Les deux pays ont mené auprès de la communauté internationale "une opération pour éjecter le président Laurent Gbagbo", au pouvoir depuis 2000, accuse-t-il.

Photo de Alcide Djédjé

Depuis le scrutin, le pays a deux présidents proclamés ayant chacun formé leur gouvernement: Alassane Ouattara, désigné vainqueur par la commission électorale et reconnu par la communauté internationale, et Laurent Gbagbo, proclamé président par le Conseil constitutionnel ivoirien.

"Quand il s'agit de nous, le droit n'est plus valable, mais (seulement) les pratiques cavalières", estime-t-il, dénonçant une "attitude raciste". "Il y a eu une volonté de nous piétiner, de nous bafouer", comme "si on était dans la jungle".

"On ne nous considère pas comme un Etat à part entière, mais comme un Etat de seconde zone à qui on peut encore imposer, comme sous le temps de la colonisation, directement de Paris et de Washington, un chef d'Etat", assure M. Djéjdé, ancien conseiller diplomatique de M. Gbagbo et ambassadeur ivoirien aux Nations unies.

Selon lui, "tout le monde se rend compte qu'on s'est précipité pour arracher des décisions afin de favoriser un des candidats pour qu'il s'en prévale", mais "les uns et les autres sont en train de se ressaisir".

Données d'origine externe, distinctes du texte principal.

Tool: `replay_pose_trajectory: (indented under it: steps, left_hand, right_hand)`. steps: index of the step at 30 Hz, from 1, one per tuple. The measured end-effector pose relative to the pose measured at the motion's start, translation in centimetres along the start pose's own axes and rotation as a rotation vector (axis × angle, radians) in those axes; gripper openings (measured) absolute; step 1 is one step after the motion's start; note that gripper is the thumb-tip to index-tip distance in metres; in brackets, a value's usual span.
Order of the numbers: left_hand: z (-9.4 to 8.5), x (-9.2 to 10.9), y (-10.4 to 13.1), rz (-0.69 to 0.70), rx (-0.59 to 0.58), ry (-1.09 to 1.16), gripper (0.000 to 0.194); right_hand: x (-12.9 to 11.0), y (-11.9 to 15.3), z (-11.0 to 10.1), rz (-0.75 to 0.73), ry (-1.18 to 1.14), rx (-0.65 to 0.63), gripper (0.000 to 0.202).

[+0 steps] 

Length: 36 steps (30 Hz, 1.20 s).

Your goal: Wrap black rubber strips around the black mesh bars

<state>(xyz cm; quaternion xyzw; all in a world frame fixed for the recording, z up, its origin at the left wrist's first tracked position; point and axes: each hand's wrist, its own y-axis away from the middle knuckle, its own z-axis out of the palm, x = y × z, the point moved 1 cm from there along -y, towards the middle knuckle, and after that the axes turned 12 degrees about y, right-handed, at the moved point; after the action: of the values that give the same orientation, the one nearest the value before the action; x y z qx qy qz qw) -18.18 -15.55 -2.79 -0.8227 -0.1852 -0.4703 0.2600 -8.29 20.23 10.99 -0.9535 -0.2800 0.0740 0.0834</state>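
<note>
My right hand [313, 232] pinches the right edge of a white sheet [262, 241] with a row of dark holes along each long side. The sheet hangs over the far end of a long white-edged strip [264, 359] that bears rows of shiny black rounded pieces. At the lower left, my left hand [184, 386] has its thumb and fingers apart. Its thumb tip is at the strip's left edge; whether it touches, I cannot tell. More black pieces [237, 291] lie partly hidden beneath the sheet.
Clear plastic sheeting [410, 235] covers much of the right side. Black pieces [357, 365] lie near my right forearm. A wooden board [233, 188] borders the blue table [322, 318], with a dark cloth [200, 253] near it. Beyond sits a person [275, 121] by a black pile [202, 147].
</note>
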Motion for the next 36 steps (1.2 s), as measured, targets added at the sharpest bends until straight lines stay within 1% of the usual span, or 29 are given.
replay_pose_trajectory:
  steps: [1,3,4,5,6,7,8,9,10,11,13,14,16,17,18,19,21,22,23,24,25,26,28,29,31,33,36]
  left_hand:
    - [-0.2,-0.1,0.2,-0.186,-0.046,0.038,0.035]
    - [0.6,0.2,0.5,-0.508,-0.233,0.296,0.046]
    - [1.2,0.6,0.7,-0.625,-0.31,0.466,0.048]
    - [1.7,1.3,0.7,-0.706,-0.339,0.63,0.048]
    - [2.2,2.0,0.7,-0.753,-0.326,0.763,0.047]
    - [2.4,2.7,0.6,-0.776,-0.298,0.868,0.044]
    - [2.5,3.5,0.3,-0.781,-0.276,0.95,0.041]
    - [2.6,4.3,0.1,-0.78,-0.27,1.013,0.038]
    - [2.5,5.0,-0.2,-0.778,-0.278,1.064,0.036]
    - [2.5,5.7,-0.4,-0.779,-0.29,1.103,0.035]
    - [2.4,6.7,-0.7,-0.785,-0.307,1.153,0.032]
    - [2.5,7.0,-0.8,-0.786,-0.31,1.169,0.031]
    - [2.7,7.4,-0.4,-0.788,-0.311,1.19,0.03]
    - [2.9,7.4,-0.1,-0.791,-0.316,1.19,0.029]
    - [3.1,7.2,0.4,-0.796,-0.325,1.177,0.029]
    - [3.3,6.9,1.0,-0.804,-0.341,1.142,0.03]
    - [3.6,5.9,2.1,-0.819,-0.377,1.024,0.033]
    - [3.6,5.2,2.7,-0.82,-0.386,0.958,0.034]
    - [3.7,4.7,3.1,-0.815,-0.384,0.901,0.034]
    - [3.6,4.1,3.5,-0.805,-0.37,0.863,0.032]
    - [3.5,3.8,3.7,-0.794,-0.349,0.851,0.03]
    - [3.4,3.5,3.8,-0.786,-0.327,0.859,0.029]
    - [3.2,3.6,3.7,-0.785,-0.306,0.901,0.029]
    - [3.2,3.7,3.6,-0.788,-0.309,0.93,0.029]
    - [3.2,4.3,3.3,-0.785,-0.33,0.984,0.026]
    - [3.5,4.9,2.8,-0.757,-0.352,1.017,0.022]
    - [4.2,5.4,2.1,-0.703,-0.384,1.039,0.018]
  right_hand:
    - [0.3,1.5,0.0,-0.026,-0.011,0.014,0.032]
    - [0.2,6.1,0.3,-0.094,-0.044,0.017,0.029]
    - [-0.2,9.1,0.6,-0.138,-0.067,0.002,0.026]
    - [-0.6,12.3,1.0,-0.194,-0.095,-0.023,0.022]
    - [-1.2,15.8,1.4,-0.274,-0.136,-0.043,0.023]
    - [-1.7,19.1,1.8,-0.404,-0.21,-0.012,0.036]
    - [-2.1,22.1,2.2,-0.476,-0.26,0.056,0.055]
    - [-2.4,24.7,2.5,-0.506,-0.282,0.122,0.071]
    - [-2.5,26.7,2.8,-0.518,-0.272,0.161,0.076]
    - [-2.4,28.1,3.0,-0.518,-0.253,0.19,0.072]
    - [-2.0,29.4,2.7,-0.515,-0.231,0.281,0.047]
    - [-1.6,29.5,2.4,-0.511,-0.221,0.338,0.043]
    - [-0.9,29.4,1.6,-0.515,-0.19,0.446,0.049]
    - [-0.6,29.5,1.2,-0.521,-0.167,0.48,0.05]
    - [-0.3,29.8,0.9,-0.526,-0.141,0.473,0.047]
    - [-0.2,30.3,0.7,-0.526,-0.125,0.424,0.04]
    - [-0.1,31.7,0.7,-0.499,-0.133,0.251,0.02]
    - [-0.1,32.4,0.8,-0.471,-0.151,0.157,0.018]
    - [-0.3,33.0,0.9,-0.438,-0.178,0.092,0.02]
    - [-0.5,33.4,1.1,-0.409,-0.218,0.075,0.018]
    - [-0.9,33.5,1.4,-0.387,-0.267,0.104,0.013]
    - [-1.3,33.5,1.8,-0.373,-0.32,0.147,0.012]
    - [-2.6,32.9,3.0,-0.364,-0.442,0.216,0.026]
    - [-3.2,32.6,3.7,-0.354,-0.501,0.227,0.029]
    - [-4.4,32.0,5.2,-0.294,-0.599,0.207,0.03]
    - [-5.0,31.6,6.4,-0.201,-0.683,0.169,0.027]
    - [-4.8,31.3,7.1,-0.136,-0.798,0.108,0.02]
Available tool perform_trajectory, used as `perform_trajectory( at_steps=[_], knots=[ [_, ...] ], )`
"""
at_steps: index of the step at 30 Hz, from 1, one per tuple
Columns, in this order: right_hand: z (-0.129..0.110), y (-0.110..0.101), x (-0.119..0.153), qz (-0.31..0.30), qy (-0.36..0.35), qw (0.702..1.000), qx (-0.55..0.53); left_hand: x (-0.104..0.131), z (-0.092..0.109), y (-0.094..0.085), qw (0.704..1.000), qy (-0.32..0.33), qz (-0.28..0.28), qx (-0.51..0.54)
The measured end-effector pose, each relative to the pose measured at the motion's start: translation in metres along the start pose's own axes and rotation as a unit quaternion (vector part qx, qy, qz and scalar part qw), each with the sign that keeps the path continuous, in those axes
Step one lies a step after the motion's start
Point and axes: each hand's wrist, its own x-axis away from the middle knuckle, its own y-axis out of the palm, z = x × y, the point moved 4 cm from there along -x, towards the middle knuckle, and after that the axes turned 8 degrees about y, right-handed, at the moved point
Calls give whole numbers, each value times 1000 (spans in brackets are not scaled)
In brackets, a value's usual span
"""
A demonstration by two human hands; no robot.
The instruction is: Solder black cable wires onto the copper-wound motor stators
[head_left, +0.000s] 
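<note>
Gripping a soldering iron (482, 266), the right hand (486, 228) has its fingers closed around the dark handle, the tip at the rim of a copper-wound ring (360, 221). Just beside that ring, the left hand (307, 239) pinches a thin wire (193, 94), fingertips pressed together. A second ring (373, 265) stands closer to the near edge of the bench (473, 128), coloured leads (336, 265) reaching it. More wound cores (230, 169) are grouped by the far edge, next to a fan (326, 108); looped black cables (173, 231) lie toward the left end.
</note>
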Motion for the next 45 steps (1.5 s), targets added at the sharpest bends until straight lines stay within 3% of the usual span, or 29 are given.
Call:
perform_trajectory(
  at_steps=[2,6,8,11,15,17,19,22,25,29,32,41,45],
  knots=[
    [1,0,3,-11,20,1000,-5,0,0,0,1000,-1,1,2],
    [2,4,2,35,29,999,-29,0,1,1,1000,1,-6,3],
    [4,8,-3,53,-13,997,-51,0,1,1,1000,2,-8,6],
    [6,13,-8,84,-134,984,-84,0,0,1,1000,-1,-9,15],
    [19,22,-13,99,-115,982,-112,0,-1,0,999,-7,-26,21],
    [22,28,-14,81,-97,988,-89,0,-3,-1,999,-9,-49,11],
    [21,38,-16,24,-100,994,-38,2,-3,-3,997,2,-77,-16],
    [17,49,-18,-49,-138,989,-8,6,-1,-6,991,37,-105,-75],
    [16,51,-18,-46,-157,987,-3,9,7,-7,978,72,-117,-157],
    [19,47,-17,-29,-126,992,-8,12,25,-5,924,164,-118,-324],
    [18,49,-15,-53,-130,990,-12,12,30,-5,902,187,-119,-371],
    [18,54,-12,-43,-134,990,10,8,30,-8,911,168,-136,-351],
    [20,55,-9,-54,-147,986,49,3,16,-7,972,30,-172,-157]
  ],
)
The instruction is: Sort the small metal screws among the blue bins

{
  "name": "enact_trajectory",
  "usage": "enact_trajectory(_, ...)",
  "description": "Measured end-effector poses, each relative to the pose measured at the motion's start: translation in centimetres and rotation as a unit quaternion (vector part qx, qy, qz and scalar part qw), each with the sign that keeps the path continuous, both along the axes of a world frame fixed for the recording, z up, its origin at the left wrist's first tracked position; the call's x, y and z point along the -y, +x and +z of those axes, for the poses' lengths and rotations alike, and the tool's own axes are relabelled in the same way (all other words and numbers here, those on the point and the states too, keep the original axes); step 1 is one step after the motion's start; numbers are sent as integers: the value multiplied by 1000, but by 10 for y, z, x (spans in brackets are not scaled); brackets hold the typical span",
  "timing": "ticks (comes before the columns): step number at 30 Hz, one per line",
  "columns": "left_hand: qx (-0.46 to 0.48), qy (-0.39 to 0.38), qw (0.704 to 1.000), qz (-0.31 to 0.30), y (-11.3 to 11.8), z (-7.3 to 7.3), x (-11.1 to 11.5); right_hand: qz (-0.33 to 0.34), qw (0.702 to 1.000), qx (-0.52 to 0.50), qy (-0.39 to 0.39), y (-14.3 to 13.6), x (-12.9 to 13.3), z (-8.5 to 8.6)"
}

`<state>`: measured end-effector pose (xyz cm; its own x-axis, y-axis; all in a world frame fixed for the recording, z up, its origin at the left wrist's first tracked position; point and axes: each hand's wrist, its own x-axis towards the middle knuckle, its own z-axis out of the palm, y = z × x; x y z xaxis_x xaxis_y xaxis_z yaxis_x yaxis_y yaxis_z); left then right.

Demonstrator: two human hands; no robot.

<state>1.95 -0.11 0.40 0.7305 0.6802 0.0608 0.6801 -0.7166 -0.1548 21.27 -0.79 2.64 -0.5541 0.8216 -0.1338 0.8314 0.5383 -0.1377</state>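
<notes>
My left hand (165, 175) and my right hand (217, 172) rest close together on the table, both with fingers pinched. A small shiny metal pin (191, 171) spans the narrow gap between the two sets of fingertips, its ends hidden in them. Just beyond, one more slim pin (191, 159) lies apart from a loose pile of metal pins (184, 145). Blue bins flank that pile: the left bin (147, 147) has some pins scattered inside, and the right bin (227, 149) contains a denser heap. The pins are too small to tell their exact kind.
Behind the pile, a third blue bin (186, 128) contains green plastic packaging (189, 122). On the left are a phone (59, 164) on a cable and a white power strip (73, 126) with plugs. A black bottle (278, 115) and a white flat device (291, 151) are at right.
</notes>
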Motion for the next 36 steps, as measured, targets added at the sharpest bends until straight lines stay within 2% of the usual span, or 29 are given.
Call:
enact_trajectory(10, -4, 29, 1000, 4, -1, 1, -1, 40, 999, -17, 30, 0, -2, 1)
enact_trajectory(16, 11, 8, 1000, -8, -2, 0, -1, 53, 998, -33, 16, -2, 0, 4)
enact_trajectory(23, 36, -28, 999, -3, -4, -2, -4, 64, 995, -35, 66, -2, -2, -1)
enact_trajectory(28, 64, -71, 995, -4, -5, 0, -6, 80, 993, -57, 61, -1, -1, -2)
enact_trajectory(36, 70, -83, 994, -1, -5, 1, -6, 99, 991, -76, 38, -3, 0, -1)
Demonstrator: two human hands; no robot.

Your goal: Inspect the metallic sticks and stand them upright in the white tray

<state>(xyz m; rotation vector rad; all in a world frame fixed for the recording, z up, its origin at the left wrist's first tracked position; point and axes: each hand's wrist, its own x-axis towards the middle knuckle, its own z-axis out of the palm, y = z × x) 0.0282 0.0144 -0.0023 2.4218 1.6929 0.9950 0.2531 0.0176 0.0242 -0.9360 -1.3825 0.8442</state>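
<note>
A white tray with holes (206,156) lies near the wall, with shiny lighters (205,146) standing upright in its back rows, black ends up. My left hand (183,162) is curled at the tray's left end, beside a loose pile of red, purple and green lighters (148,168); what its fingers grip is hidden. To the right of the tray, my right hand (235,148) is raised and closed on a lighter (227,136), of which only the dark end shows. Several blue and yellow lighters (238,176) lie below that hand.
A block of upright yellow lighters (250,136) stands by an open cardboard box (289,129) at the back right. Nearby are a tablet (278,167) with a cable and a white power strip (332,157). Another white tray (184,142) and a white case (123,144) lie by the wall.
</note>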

Il a annoncé qu'une nouvelle médiation africaine allait "très bientôt" se rendre en Côte d'Ivoire. "Aujourd'hui, l'heure est à la médiation, il y a des approches qui sont faites pour envoyer des médiateurs africains", à l'initiative "du secrétaire général de l'ONU" Ban Ki-moon.

L'Union africaine (UA) avait envoyé à Abidjan les 5 et 6 décembre l'ancien président sud-africain Thabo Mbeki mais sa médiation n'avait pas permis de lever le blocage politique.

Pour M. Djédjé, les sanctions prises par l'Union européenne contre Laurent Gbagbo et ses proches - gel de leurs avoirs et interdiction de voyager - "ne servent à rien". "Ce n'est pas notre affaire".

Toutefois, en dépit des accusations d'ingérence dans les affaires ivoiriennes portées par le gouvernement Gbagbo contre des diplomates occidentaux à Abidjan, il a indiqué qu'il n'y aurait pas pour l'instant de mesures prises à leur encontre. "Nous n'allons pas les suivre dans cette escalade, c'est de la provocation".

Face aux craintes d'embrasement de son pays divisé, il a assuré que le gouvernement Gbagbo est "en train de faire en sorte qu'il n'y ait pas de nouvelles violences en Côte d'Ivoire".